No matter how gently he tried to add those “buts”, the story would likely end with a deflated mommy (and a dead daddy).
It’s a special day. You’ve brought home your first piece of homework to show your mom. You’re excited to sit down with her and show her all the wonderful things you’ve learned in school.
You work at the preparation all day… reading the story, drawing a picture about it and writing the very-most-awesomely-amazing book report you can. You look back on your efforts and are proud and nervous.
Your mommy walks in and says… “Oh honey! You read that page SO well. But that word right there is really kitten, not cat.”
“The picture is very colorful… I’m so happy with what you’ve done.
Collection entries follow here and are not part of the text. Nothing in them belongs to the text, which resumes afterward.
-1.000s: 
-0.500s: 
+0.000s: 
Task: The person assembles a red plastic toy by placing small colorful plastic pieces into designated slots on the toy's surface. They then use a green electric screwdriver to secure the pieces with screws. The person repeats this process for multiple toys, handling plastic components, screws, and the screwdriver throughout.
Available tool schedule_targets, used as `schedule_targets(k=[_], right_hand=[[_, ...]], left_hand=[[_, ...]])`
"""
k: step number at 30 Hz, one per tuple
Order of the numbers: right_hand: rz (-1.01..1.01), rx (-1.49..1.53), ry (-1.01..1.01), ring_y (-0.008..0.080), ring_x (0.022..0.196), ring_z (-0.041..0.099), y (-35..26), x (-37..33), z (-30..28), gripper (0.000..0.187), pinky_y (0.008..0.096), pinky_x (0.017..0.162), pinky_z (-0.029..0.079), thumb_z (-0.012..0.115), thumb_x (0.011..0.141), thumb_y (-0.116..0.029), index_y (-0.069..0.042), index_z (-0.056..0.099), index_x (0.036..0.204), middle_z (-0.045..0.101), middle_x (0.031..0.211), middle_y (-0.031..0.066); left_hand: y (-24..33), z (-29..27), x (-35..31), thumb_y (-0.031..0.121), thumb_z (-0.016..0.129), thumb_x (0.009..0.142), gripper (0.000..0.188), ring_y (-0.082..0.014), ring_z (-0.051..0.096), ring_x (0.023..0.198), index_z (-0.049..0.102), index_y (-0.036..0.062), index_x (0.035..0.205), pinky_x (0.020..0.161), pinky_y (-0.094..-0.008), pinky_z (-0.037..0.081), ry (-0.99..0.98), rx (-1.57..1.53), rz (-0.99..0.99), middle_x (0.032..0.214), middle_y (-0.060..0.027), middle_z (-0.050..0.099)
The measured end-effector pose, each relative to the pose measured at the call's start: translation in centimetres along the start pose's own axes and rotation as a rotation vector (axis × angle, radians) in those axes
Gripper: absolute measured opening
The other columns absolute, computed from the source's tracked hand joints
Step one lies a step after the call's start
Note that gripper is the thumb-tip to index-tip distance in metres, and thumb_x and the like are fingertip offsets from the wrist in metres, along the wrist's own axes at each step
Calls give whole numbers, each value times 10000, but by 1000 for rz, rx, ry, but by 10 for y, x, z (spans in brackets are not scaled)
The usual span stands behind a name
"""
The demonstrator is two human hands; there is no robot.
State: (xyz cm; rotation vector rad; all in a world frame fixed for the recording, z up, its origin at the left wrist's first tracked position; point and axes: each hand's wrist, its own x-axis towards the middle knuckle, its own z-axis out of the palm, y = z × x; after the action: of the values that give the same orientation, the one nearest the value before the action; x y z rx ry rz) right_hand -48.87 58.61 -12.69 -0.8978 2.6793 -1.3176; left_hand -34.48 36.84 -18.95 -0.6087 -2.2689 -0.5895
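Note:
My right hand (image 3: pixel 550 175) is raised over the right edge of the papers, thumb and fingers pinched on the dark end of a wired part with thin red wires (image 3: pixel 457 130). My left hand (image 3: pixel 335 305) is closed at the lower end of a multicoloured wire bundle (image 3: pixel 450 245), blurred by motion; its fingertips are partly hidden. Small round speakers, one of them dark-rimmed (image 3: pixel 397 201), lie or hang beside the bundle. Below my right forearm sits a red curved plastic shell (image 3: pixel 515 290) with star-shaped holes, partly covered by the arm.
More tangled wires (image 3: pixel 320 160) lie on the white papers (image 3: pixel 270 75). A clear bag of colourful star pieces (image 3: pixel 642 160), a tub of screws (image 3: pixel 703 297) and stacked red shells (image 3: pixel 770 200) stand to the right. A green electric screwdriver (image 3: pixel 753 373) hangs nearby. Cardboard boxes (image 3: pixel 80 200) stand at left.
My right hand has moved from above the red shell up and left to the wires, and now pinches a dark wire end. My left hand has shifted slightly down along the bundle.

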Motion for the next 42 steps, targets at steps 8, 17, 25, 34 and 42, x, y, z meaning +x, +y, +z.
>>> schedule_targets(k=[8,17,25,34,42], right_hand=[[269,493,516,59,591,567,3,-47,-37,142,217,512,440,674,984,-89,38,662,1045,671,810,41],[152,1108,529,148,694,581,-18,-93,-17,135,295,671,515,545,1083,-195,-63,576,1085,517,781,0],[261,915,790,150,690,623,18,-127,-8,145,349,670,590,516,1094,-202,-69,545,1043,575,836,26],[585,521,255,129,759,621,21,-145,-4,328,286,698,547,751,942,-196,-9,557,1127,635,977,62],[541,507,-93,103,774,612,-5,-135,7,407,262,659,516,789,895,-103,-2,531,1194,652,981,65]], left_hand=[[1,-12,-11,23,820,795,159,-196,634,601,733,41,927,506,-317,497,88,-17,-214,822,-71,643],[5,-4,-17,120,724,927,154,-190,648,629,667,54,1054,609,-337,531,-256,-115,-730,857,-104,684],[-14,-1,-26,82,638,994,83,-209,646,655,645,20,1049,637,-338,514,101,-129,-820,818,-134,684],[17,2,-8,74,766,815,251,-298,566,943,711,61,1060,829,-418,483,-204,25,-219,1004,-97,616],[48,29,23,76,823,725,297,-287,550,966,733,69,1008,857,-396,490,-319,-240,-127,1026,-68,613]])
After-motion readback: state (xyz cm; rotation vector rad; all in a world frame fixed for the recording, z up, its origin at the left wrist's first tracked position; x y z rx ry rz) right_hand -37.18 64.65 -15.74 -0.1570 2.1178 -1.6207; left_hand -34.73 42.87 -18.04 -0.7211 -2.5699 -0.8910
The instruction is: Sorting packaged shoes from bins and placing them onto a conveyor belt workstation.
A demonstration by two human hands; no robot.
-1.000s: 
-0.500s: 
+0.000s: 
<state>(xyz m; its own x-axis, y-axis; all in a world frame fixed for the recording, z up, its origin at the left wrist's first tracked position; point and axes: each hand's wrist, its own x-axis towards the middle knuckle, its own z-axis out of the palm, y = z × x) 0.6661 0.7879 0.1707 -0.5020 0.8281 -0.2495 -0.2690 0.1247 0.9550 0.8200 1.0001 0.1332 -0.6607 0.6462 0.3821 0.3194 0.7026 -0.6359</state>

But I think you forgot to put a nose on the little boy.”
“Your printing looks wonderful, but I think you’ve forgotten to put periods at the end of your sentences.”
No matter how gently mommy tried to add those “buts”, the story would likely end with a deflated child.
The most damaging word in the English language is a simple, 3 letter conjunction. It can destroy self-confidence and motivation. It should be used with extreme caution!
When you sit down to learn with your child, decide before hand what your hidden message will be. Are you going to be focusing on math? Science? Writing style? Spelling? Punctuation? Following instructions? Once you decide, stick to your guns. Only “BUT” in when the children have made an error in your lesson of choice. If you're working on math, let the punctuation slide. If you're working on creativity, don't worry so much about spelling.
For the other aspects of what they’ve done, just let it go today… if you notice they’re making lots of errors in an area, choose to focus on that area the next day. Maintain a balance between observing, planning for future lessons and constructive criticism. They don't have to go from kindergarten to college in a week.
Moms... minimize your buts! *wink*
You’re a mom! (dad/grandma/etc) and you’re brilliant. You know darn well what works for your kids so don’t be second-guessing yourself just because someone else says “My Tiffany is reading at a Grade 4 level and she hasn’t even started school yet…”
Well, I bet Tiffany can’t make up a story out of thin air that any grade 4 would find an interesting read like My Tasha can *wink*. Each kid is different and learns different things at different rates… don’t fret it. Build on the skills they have and sneak in the skills they don’t have while gazing at dinosaur bones.
Every child learns a bit differently. I have two girls and at the ripe old ages of 6 and “almost 3”, they’ve already begun to demonstrate differences in subject preferences and learning styles.
Tasha (now Age 6) loved free-time coloring and drawing when she was younger … still does, actually. When craft-time rolled around, she liked a bunch of stuff plopped in front of her and then exercised her “free will” rather forcefully *grin*. She had a hard time following directions for structured crafts and was often frustrated with the process. In school now, her favorite activity is writing in her Journal… again demonstrating an astounding ability and level of patience when making up her own stories. She is not nearly so impressive when she’s supposed to be completing a more structured project (but I still think she’s amazing!)
Kaitlyn, on the other hand, likes more structured craft making. She likes to know what she’s supposed to make and where the pieces are supposed to go. Although not very creative on her own, she is extremely proficient at getting things put together correctly. She listens very carefully to instructions and follows through on what needs to be done. She’s always very proud when she gets it right!
I wanted to mention this right off the bat, because I’m going to give a variety of different ideas for learning with your kids over the next few weeks. Some will work for you and some won’t. Don’t do it just because it’s in a book or on a computer screen. Try, try again until you find the routine that works for you. And then share it with others!
Also, every child has “moods”. One day, journal writing is the fun thing and the next it’s junior science. Be flexible, give choices, let THEM decide. You don’t actually have a curriculum to cover tonight… it can’t hurt to change your plans a smidge. And, you don’t have 30 different kids to please!